2 Variasi Latihan Glute Bridge untuk Menargetkan Hasil Spesifik
Isi
barre3
Pernah melakukan latihan di kelas kebugaran kelompok dan bertanya-tanya, apakah saya melakukan ini dengan benar? Anda memiliki alasan yang baik untuk mempertimbangkan bentuk Anda: Bahkan perubahan kecil dapat membuat perbedaan terbesar baik di mana Anda merasakan gerakan dan apa efeknya pada tubuh Anda. (Siapa pun yang akhirnya menguasai barre tuck tahu ini benar.)

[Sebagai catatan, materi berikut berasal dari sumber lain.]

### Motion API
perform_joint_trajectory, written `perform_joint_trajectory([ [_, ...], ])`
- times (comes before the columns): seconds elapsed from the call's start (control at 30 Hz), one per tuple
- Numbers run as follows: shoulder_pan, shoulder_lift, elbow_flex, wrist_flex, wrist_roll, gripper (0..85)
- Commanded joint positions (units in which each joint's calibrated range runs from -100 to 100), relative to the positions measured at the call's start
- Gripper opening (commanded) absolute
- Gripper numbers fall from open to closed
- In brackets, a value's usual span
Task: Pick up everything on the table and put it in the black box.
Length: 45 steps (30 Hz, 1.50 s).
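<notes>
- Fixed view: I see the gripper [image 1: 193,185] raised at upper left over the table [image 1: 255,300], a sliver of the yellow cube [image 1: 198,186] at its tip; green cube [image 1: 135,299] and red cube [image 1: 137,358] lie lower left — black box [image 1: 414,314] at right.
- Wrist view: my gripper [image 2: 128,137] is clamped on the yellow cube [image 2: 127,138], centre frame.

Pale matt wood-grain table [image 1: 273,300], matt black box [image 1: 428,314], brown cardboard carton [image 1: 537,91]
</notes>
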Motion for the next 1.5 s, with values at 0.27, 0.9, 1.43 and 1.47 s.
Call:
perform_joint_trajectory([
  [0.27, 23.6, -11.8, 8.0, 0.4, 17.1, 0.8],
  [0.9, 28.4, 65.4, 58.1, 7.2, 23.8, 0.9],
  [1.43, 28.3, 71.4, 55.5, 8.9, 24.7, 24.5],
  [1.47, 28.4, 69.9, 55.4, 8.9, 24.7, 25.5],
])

Dengan jembatan glute-yang memiliki variasi yang tak terhitung jumlahnya, dari jembatan satu kaki hingga jembatan band, posisi kick-back terbukti sangat penting. Menjaga sebagian besar punggung Anda tetap di tanah versus mengangkat punggung Anda sepenuhnya dari tanah saat menjembatani dapat mengubah latihan dari gerakan penguatan barang rampasan menjadi peregangan bagian depan tubuh, catat Shannon McClintock, pelatih master waralaba untuk barre3.

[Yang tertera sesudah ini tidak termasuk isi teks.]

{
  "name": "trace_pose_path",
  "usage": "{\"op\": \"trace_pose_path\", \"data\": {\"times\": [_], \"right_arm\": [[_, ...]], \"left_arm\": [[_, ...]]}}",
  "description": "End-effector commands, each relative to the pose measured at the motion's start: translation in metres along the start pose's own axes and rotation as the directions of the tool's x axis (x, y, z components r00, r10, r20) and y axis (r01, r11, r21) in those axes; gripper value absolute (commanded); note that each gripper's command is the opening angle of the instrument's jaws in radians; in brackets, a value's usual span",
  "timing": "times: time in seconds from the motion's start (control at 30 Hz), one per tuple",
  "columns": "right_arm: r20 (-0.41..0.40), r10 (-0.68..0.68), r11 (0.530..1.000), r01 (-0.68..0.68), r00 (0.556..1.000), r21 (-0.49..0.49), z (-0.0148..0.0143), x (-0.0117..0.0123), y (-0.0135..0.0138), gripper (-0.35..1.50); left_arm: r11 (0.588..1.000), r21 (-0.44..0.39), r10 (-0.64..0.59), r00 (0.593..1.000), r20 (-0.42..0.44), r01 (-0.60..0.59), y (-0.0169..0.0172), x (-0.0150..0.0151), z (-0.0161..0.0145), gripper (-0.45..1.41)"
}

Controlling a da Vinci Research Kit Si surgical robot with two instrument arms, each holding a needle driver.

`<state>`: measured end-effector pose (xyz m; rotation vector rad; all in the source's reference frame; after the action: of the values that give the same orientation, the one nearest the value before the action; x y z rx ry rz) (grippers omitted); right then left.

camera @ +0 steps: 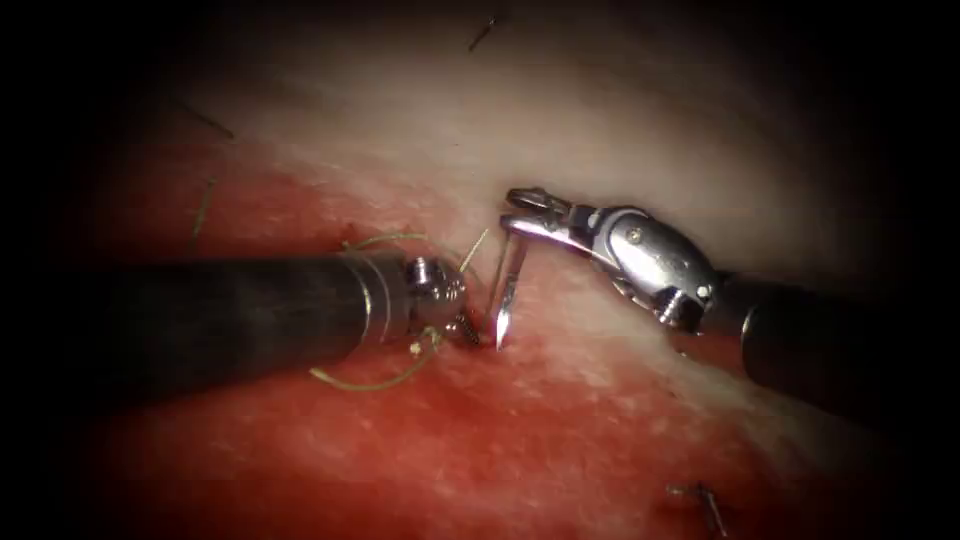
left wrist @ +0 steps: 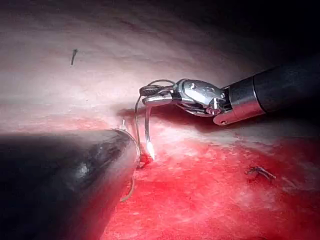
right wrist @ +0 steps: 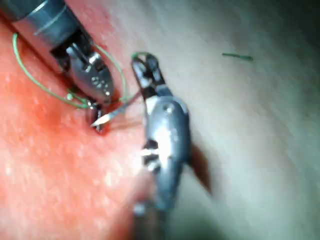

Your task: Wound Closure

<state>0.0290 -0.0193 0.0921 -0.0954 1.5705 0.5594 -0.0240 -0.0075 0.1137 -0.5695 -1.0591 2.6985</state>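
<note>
My right tool [camera: 525, 208] comes in from the right with its jaws shut on the curved needle [camera: 508, 285] near its blunt end. The needle hangs downward, its point touching the wet red tissue [camera: 560, 430]; I cannot tell whether the point has entered. My left tool [camera: 466, 327] lies across from the left, its tip down at the tissue just left of the needle point. Greenish thread [camera: 380, 383] loops around the left tool's wrist. The right wrist view has the left tool's tip [right wrist: 97, 117] meeting the needle point [right wrist: 102, 119]. In the left wrist view the right tool [left wrist: 150, 95] holds the needle [left wrist: 146, 130].
Pale tissue [camera: 600, 110] lies behind the tools, and red fluid covers the front half. Short cut ends of thread lie at the front right [camera: 705, 500], far back [camera: 485, 32] and far left [camera: 205, 205]. The left shaft [left wrist: 65, 180] blocks the near side.
</note>
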Motion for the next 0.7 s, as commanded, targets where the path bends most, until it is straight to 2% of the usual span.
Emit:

Keduanya memiliki tempat mereka dalam latihan. Itu hanya tergantung pada apa yang ingin Anda lakukan. Berikut cara menguasai kedua variasi bridge untuk hasil terbaik.
Angkat Jembatan Penuh
Bagaimana cara melakukannya: Tekuk lutut dan letakkan kaki rata di tanah. Angkat pinggul ke tingkat maksimum, angkat seluruh punggung ke atas. Pikirkan untuk menjulurkan lutut ke depan ke arah dinding di depan Anda sehingga Anda dapat memanjangkan pinggul. Jalin jari di bawah tubuh dengan menggulung ke atas kepala bahu untuk mendapatkan lebih banyak pelepasan melalui bagian depan tubuh dan pinggul. Angkat tinggi dan tahan.

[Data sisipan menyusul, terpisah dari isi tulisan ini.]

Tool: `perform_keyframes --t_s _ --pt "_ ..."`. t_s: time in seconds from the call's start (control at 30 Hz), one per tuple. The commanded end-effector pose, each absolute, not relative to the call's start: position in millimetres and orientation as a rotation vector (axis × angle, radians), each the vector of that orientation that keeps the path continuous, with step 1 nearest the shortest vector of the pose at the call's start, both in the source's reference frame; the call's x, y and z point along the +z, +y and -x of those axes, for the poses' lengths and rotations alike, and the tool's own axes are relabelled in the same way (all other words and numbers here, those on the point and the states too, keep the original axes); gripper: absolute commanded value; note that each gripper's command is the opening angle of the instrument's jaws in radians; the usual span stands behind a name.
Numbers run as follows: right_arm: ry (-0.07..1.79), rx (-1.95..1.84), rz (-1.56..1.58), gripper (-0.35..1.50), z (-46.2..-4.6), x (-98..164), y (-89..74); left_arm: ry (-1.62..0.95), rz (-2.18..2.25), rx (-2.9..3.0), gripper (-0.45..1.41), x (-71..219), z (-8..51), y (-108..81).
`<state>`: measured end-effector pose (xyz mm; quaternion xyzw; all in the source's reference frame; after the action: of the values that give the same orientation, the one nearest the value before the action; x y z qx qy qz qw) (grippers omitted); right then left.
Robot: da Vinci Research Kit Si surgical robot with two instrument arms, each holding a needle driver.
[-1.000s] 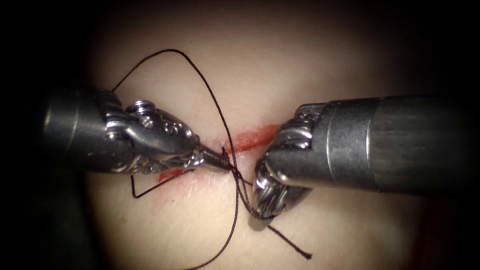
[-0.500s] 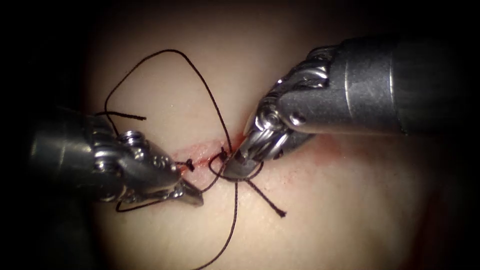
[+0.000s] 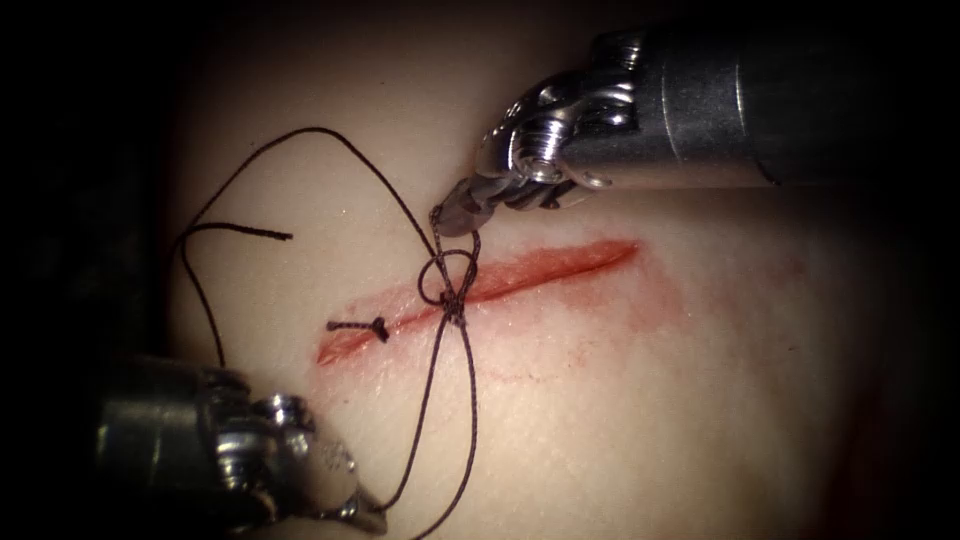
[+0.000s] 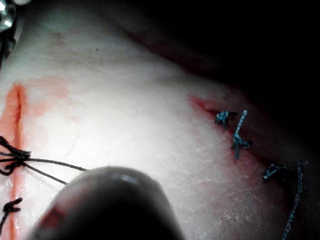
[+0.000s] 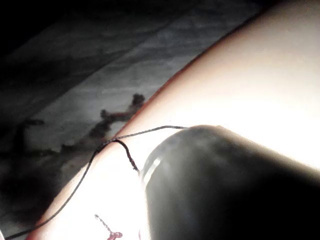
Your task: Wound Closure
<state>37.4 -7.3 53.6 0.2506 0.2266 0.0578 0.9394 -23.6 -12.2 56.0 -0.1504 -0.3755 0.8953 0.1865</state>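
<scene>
1. The right tool (image 3: 452, 218), above the cut (image 3: 480, 288), pinches the thread (image 3: 440, 340) in jaws pressed together.
2. The left tool (image 3: 365, 518), below the cut and to its left, clamps the other strand with its jaws closed.
3. Against the earlier frames the tools have drawn apart, and a loose loop has closed toward a knot (image 3: 450, 290) on the cut, at its middle.
4. Judgement: tightening goes best with even, opposed pull in line with the knot, so it seats flat without lifting the tissue (image 3: 620, 400).
5. The taut strands run up and down, crossing the cut, whose long axis runs lower left to upper right.
6. No needle can be made out.
</scene>
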Motion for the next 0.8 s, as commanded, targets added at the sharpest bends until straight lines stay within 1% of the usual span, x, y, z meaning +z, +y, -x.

Apa yang dilakukannya: "Ini lebih banyak digunakan untuk tujuan peregangan daripada digunakan untuk latihan penguatan kursi aktif," kata McClintock. Anda akan merasakannya di fleksor pinggul saat bagian depan tubuh Anda terlepas, catatnya.
Sementara tulang belakang netral-memiliki bahu, pinggul, pergelangan kaki, dan jari kaki semua sejajar-adalah kunci untuk secara aktif memperkuat otot-otot di sekitar batang Anda, ketika seluruh punggung Anda terangkat dari tanah, tulang belakang Anda mungkin sedikit ekstensi (membungkuk mundur), yang baik untuk tujuan peregangan, catat McClintock. Itu juga mengapa Anda tidak akan mendapatkan terlalu banyak pekerjaan glute dengan variasi ini. Karena sedikit ekstensi ke belakang membuat lebih sulit untuk menemukan ekstensi pinggul aktif (yang merupakan gerakan mundur kaki), juga lebih sulit untuk mengaktifkan otot kursi Anda di sini.
Lift Jembatan Aktif
Bagaimana cara melakukannya:Tekuk lutut dan letakkan kaki selebar pinggul atau sedikit lebih lebar. Akar ke bawah ke kaki, jaga agar tetap di bawah lutut. Angkat pinggul ke atas. Tarik tulang rusuk ke bawah dan ke dalam ke arah matras (jika Anda dapat melihat tulang rusuk menonjol keluar saat Anda melihat ke bawah, tarik punggung bagian atas lebih jauh ke dalam matras sampai hilang). Bilah bahu tetap berada di atas matras, membuat bahu rileks jauh dari telinga. Turunkan pinggul ke lantai secara perlahan, pertahankan kendali hingga kursi menyentuh lantai. Kemudian gunakan otot kursi untuk mengangkat kembali ke posisi awal, pastikan punggung atas tetap bersentuhan dengan matras saat Anda mengangkat.
Apa yang dilakukannya: Menjaga sebagian besar punggung Anda di atas matras itu membuat gerakan ini lebih kuat, catat McClintock. "Memiliki bagian atas punggung Anda di atas matras memungkinkan orang untuk tetap berada di tulang belakang yang lebih netral yang tidak hanya lebih aman bagi kebanyakan orang, tetapi juga akan membantu lebih mudah mengaktifkan otot-otot kursi Anda." Karena tulang rusuk Anda turun dan pinggul Anda terangkat, Anda dapat mencapai ekstensi pinggul yang diperlukan untuk menyalakan glutes Anda, catatnya.
Ingat saja: Jika Anda merasakan otot yang berbeda dari glutes "terbakar" (bagian depan paha atau bagian depan pinggul Anda, misalnya), Anda mungkin perlu melakukan beberapa penyesuaian-menurunkan bootie Anda atau bergerak lebih lambat untuk mencapai perasaan yang menyakitkan-begitu-baik.